The New York State Department of Financial Services says Deloitte consultants hid details from regulators about Standard Chartered Bank's transactions with Iranian clients.
It said Deloitte "intentionally omitted critical information" in a report to regulators on its independent review of the bank. The review was done by Deloitte's financial services advisory group, which is separate from its auditing arm.
At one point, Lawsky said, Standard Chartered asked Deloitte to delete from its draft report any reference to payments that could reveal the bank's practices involving Iranian entities.
Lawsky cited an email about the draft report in which a Deloitte partner said "we agreed" to Standard Chartered Bank's request because "this is too much and too politically sensitive for both Standard Chartered Bank and Deloitte. That is why I drafted the watered-down version."
Lawsky says that by using Deloitte's "watered-down" report and fraudulent data, Standard Chartered misled New York banking regulators into believing it had corrected flaws, while the opposite was true.
Lawsky also said that Deloitte unlawfully gave Standard Chartered confidential reports that Deloitte had prepared for two other major foreign banking clients under investigation for money laundering.

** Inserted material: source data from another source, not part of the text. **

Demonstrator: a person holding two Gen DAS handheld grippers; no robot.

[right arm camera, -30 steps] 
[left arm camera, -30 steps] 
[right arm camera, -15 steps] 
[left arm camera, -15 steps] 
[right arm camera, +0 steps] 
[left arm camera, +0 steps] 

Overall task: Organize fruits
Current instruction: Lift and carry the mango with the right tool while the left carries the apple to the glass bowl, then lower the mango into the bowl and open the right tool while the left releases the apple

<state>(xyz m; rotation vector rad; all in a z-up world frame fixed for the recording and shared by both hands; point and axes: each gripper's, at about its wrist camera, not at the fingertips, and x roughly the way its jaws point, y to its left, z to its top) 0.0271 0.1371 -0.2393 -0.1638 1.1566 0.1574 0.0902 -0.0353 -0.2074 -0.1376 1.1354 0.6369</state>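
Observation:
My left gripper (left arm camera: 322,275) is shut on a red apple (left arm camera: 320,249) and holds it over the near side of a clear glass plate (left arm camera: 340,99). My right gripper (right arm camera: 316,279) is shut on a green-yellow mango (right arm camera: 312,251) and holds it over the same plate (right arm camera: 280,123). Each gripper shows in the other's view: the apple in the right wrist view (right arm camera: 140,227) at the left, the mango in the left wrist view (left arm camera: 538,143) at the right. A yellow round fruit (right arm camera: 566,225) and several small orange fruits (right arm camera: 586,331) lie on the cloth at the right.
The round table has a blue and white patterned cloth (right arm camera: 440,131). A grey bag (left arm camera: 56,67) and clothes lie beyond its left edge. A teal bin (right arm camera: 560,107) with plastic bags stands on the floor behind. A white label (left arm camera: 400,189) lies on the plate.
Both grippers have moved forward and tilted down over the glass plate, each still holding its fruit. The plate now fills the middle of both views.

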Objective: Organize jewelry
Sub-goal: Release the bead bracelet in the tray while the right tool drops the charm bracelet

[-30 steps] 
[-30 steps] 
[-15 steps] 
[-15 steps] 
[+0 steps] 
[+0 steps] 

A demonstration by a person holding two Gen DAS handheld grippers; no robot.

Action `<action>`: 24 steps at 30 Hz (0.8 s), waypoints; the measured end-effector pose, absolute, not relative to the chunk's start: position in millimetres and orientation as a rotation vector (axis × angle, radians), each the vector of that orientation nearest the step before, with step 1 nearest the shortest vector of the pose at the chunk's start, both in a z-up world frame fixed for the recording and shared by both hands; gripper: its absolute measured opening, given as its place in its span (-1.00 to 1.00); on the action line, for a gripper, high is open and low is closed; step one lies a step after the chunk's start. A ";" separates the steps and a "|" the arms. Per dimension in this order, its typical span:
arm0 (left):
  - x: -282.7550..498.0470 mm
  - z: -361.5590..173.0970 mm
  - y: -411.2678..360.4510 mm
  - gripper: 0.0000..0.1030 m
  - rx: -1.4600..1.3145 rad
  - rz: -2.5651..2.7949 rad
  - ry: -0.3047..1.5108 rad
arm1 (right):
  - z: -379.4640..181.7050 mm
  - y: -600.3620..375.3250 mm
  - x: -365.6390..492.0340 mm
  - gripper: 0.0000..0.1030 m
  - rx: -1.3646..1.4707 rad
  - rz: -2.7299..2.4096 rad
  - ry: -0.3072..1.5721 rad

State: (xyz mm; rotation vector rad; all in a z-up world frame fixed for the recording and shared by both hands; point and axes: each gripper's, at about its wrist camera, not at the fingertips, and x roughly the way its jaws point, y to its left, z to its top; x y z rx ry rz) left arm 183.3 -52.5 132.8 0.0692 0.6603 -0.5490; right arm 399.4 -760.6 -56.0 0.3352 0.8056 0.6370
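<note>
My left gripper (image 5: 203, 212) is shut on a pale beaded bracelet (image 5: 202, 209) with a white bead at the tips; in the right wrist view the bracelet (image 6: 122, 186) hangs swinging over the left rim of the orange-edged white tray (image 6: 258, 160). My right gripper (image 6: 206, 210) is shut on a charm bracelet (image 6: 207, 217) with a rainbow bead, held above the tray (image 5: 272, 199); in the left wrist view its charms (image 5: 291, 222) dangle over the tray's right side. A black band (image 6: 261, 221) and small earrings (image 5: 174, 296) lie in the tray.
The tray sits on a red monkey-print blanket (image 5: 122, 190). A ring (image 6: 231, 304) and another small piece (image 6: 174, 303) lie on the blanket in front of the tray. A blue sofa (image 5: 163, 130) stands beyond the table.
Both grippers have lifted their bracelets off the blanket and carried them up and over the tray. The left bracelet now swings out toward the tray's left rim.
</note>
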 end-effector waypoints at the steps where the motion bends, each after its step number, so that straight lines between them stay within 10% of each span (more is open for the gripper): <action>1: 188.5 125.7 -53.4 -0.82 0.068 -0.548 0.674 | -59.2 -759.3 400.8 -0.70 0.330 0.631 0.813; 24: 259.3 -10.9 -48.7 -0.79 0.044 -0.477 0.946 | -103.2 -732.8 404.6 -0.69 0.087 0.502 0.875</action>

He said those reports had "detailed and highly confidential information concerning foreign banks involved in illegal U.S. dollar clearing activities."
Deloitte said in a statement: "Deloitte Financial Advisory Services performed its role as independent consultant properly and had no knowledge of any alleged misconduct by bank employees. Allegations otherwise are unsupported by the facts."
In 2011, Deloitte lost part of a contract to provide technical assistance to Afghanistan's central bank after failing to report signs of fraud at the private Kabul Bank before a run on that financial institution in September 2010.
The U.S. Agency for International Development had funded the contract to promote the stability of Afghanistan's financial sector and prevent losses.
Deloitte was not working for Kabul Bank. But a USAID inspector general's report said Deloitte "did not aggressively follow up on indications of serious problems" at Kabul Bank.